If we look out the distribution of the all the 2000 \(R^2\) we get

hist(r_squared)

quantile(r_squared, c(.025, .5, .975))
     2.5%       50%     97.5% 
0.3373832 0.4793844 0.6113752 

The Quick way: Boot() function from car

Once again, the car package comes to the rescue

set.seed(875)
boot_model <- car::Boot(reg_full, R = 2000)

confint(boot_model, type = "perc")
Bootstrap percent confidence intervals

                2.5 %    97.5 %
(Intercept)  3.969337  6.309630
Corruption  -3.303885 -1.572729
Freedom      2.963881  5.004918

The confidence interval for \(R^2\) is a bit annoying to get from car, so here we just have the CIs for intercept and slopes

These are our normal confidence intervals from the regression:

confint(reg_full)
                2.5 %    97.5 %
(Intercept)  3.734221  6.453328
Corruption  -3.661122 -1.221935
Freedom      3.084526  4.979504

Bootstrapping becomes more and more accurate as sample size increases. Here it may not be as accurate because we only have 140 observations, although it seems to do alright.

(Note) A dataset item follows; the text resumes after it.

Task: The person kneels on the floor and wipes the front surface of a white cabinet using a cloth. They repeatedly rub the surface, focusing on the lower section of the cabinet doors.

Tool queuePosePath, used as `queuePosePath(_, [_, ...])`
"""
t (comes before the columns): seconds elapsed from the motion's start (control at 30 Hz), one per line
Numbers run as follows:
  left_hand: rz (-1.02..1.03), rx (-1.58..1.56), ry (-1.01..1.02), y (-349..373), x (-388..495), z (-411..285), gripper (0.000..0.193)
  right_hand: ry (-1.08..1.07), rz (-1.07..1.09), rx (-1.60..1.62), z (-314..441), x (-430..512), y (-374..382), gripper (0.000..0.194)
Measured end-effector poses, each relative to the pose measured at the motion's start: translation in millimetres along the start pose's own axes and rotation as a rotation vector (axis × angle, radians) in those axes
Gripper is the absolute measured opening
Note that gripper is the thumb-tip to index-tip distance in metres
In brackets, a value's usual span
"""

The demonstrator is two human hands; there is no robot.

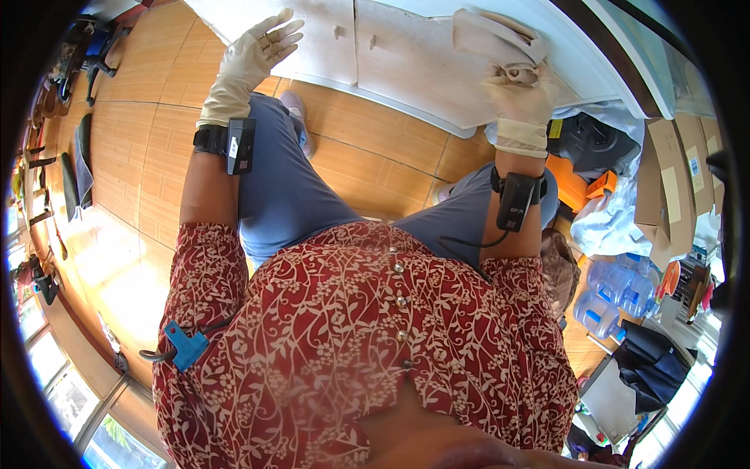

Visualizing Bootstrap Results

You can also visualize the distribution of the bootstrapped samples for the regression slopes.

NOTE: You need to provide the names of the regression slopes as shown in the summary() output through the parm= argument
hist(boot_model, 
     parm = c("Corruption", 
              "Freedom"))

Notice that the bootstrap samples are very normally distributed. This is almost always the case for regression slopes. In contrast, statistics like \(R^2\) will not be normally distributed as we saw 2 slides ago.

References

Efron, B. (1992). Bootstrap Methods: Another Look at the Jackknife. In S. Kotz & N. L. Johnson (Eds.), Breakthroughs in Statistics: Methodology and Distribution (pp. 569–593). Springer. https://doi.org/10.1007/978-1-4612-4380-9_41
Fox, J., Weisberg, S., Price, B., Adler, D., Bates, D., Baud-Bovy, G., Bolker, B., Ellison, S., Firth, D., Friendly, M., Gorjanc, G., Graves, S., Heiberger, R., Krivitsky, P., Laboissiere, R., Maechler, M., Monette, G., Murdoch, D., Nilsson, H., … R-Core. (2024). Car: Companion to Applied Regression.
Wickham, H., & RStudio. (2023). Tidyverse: Easily Install and Load the ’Tidyverse.